For the hard-fork repositories, I was starting to read a bit about OpenTofu (file system mirror), Nexus OSS (proxy + cache), Terrarium (hosted / hard fork), and Harbor (OCI / Docker) - these projects seemed to address the high-level requirements to achieve similar and/or complementary functions. For what I’m looking to build, looks like I need to address two key areas:

• OCI protocol - for containers
• HTTP - for multi-protocols (everything else)

Am I on the right track or am I missing something recommended reading about to achieve the sovereign/airgap scenarios?
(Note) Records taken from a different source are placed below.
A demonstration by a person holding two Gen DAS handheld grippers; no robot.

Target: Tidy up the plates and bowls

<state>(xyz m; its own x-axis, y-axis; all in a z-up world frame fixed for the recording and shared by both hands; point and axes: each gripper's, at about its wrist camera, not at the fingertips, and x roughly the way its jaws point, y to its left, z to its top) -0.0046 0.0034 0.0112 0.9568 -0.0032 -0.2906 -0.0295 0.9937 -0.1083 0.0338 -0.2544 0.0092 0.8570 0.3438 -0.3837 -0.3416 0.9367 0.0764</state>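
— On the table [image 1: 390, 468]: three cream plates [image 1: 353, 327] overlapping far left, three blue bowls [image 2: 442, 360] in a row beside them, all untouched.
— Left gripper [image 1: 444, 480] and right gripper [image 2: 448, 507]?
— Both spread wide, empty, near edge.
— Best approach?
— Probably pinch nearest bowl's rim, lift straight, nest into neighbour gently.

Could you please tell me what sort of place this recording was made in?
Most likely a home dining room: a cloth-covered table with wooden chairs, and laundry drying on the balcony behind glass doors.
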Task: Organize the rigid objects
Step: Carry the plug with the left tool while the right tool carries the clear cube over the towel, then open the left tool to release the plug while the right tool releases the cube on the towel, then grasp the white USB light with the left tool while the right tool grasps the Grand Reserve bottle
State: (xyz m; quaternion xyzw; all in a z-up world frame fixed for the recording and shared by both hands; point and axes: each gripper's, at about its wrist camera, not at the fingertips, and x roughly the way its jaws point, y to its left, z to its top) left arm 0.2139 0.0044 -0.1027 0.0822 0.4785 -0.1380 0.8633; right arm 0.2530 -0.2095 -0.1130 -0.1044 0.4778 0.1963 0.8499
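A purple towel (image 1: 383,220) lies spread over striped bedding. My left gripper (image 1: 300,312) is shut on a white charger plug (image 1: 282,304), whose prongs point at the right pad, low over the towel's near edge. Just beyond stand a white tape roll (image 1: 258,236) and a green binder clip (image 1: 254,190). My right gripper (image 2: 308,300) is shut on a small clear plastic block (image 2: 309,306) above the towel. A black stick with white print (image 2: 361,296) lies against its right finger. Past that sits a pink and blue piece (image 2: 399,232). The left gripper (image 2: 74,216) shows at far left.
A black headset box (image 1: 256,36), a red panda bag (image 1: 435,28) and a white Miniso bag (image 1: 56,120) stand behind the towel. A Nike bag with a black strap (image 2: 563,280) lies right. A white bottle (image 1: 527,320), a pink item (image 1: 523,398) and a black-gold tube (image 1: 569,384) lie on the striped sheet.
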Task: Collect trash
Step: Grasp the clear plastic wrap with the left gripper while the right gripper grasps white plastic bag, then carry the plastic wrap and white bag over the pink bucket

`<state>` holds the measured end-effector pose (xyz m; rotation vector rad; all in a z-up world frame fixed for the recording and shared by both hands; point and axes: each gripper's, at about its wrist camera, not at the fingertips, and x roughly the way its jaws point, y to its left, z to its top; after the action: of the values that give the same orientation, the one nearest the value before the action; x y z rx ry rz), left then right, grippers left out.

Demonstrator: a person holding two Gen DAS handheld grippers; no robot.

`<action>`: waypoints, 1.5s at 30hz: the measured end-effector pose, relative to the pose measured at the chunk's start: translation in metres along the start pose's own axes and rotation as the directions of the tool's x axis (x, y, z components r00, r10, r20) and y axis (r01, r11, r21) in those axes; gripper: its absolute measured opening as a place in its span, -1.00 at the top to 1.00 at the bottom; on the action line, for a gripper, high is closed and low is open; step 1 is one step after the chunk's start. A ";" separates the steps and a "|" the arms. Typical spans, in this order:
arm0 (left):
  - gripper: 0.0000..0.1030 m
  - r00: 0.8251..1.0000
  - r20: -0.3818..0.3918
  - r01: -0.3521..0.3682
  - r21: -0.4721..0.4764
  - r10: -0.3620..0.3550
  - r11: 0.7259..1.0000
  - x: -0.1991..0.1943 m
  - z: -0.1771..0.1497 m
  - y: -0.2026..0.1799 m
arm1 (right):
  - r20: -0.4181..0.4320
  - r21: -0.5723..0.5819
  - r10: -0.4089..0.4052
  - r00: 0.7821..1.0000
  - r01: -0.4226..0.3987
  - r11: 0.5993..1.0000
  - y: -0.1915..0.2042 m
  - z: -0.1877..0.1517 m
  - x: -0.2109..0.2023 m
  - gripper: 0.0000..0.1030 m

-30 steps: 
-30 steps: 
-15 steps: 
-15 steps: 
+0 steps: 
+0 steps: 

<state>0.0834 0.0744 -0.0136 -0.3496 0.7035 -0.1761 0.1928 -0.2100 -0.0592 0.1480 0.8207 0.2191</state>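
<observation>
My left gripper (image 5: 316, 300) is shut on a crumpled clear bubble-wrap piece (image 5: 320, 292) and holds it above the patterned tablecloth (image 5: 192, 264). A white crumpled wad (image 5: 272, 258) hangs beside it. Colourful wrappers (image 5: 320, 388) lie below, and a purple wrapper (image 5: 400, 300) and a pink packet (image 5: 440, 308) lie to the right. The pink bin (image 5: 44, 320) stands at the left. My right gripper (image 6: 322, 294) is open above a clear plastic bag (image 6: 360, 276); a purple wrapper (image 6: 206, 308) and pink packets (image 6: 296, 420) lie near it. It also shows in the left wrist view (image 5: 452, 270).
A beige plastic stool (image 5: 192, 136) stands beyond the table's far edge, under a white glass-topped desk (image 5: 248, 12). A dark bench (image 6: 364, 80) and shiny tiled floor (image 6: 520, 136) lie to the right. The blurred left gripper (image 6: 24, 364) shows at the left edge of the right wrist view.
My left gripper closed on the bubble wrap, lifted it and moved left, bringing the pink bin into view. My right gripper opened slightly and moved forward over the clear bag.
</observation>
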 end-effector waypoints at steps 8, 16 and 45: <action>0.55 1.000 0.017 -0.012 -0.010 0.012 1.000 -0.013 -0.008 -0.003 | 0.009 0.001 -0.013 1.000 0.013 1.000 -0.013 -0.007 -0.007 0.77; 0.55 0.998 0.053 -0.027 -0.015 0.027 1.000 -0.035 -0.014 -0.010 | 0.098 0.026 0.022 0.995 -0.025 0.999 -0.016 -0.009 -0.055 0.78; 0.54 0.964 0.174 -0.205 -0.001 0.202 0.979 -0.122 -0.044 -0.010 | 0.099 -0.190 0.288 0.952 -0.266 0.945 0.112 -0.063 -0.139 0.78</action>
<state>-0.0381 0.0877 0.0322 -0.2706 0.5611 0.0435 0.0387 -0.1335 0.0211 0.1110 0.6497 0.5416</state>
It’s okay to just tell me to keep reading too.

All of your infrastructure requires that the real-time clock is accurate. If you have enough time skew, you will not be able to successfully pull anything locally and/or upstream, so you will need to synchronize with your own time-based solution or periodically synchronize upstream with your preferred frequency.

The issue with the off-grid approach is that you can deal with it in two ways:

1. Static snapshots
2. Periodic updates to a live system

The former can be declarative, you can specify everything you want, pull a bunch of files every so often, then disappear into the void until you want another fresh snapshot. The latter is a more traditional workflow, you start with a base and upgrade over time using sneakernet, then undergo a full replacement when a major release occurs. You have to decide which approach works for you and/or others.

Thanks and good to know! I’m definitively not at that off-grid stage yet, but wanting to keep that in mind as I build the blueprint for how these dependencies work for the different workloads and data flows. I’ll focus on the core services for the time being, then get back to these future stages.